The opinion of the court was delivered by: J. Michael Seabright United States District Judge



On November 7, 2011, Plaintiff Coleen A. McNeill ("Plaintiff") filed this action against her former employer, Defendant Kaiser Foundation Hospitals ("Defendant"), asserting claims for violations of the Americans with Disabilities Act, Title VII of the Civil Rights Act of 1964, the Hawaii Whistleblower's Protection Act (the "HWPA"), Hawaii Revised Statutes ("HRS") § 378-61, and for state law torts concerning her alleged disparate treatment and constructive discharge due to her race and disability, and for retaliation.

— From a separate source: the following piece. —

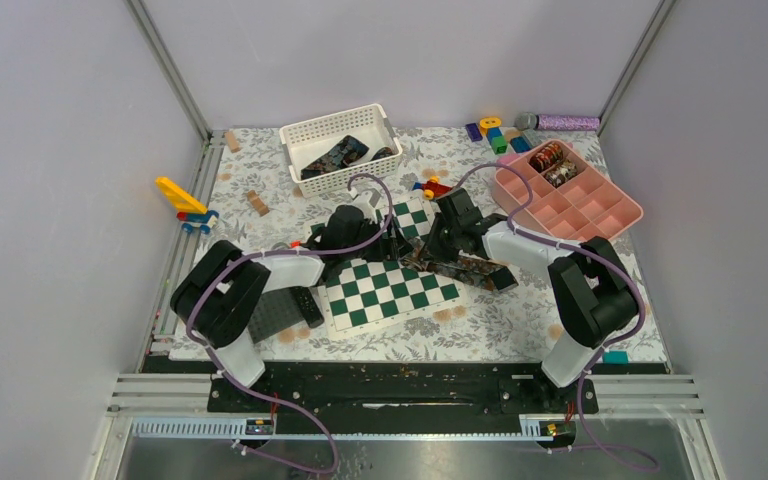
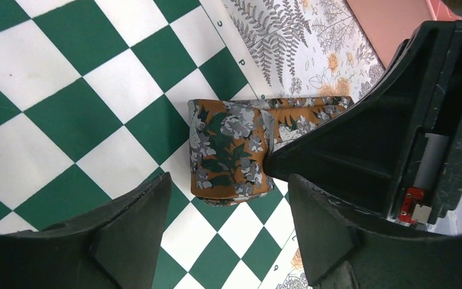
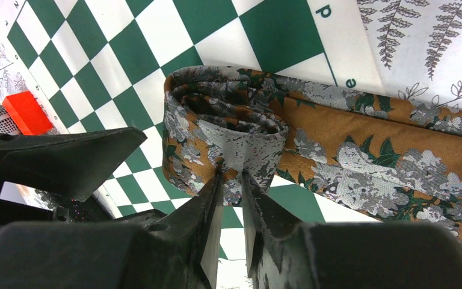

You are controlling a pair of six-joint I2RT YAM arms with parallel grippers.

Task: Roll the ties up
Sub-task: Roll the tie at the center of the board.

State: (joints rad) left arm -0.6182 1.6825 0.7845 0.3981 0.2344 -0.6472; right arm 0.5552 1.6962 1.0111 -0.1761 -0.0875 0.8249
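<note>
A rust-brown floral tie (image 3: pixel 361 150) lies on the green-and-white chessboard mat (image 1: pixel 380 295), one end rolled into a loose coil (image 3: pixel 228 114). My right gripper (image 3: pixel 231 171) is shut on the wall of that coil; the flat tail runs off to the right. In the left wrist view the coil (image 2: pixel 228 150) sits just ahead of my left gripper (image 2: pixel 225 241), which is open and empty with the jaws wide apart. The right gripper's black body (image 2: pixel 385 138) touches the coil's right side. From above, both grippers (image 1: pixel 390 235) (image 1: pixel 430 248) meet over the tie (image 1: pixel 470 265).
A white basket (image 1: pixel 295 135) at the back holds dark ties (image 1: pixel 335 155). A pink compartment tray (image 1: pixel 600 205) at the right holds coiled ties (image 1: pixel 550 158). Toy blocks (image 1: pixel 495 130), a red block (image 1: pixel 438 188), a yellow toy (image 1: pixel 185 200) and a black remote (image 1: pixel 307 305) lie around.
</note>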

On September 6, 2012, the court granted in part Defendant's initial Motion for Partial Summary Judgment, dismissing as unexhausted claims for disability discrimination and for retaliation for reporting allegedly illegal Medicare activities. See Doc. No. 49, at 2, 2 n.1. Currently before the court is Defendant's Motion for Summary Judgment on all Remaining Claims. Based on the following, the court GRANTS in part and DENIES in part Defendant's Motion for Summary Judgment.


A. Factual Background

In February 2004, Plaintiff was hired to work as a Continuing Care Coordinator ("CCC") in Defendant's Utilization Management ("UM") Department. See Doc. No. 87, Def.'s Concise Statement of Facts ("CSF") ¶ 1.*fn1 CCCs ensure appropriate utilization of services for patients, from pre-admission through post-hospitalization. Id. ¶ 3. CCCs' patient loads change, depending on admissions and discharges, and physicians' patient assignments. Id. ¶ 4. The following facts are relevant to Plaintiff's claims at issue in this Motion:

1. Plaintiff's Complaints in 2010

Plaintiff asserts that in April 2010, a social worker employed by Defendant completed a Medicaid application for one of Plaintiff's patients andomitted several intravenous ("IV") medications that the patient was receiving, which erroneously placed the patient in a lower level of care ("LOC"). Doc. No. 112, Pl.'s Decl. ¶ 11. Plaintiff questioned staff members regarding this matter, and ultimately refused to sign the Medicaid application unless it properly listed all IV medications administered to the patient. Id. ¶¶ 12-14. On June 25, 2010, Plaintiff reported this incident to the State of Hawaii Attorney General and to Defendant's Moral and Ethics Committee. Id. ¶ 15. On June 29, 2010, Plaintiff discussed this incident with the Honolulu Medical Fraud Unit and Defendant's compliance department. Id. ¶ 16.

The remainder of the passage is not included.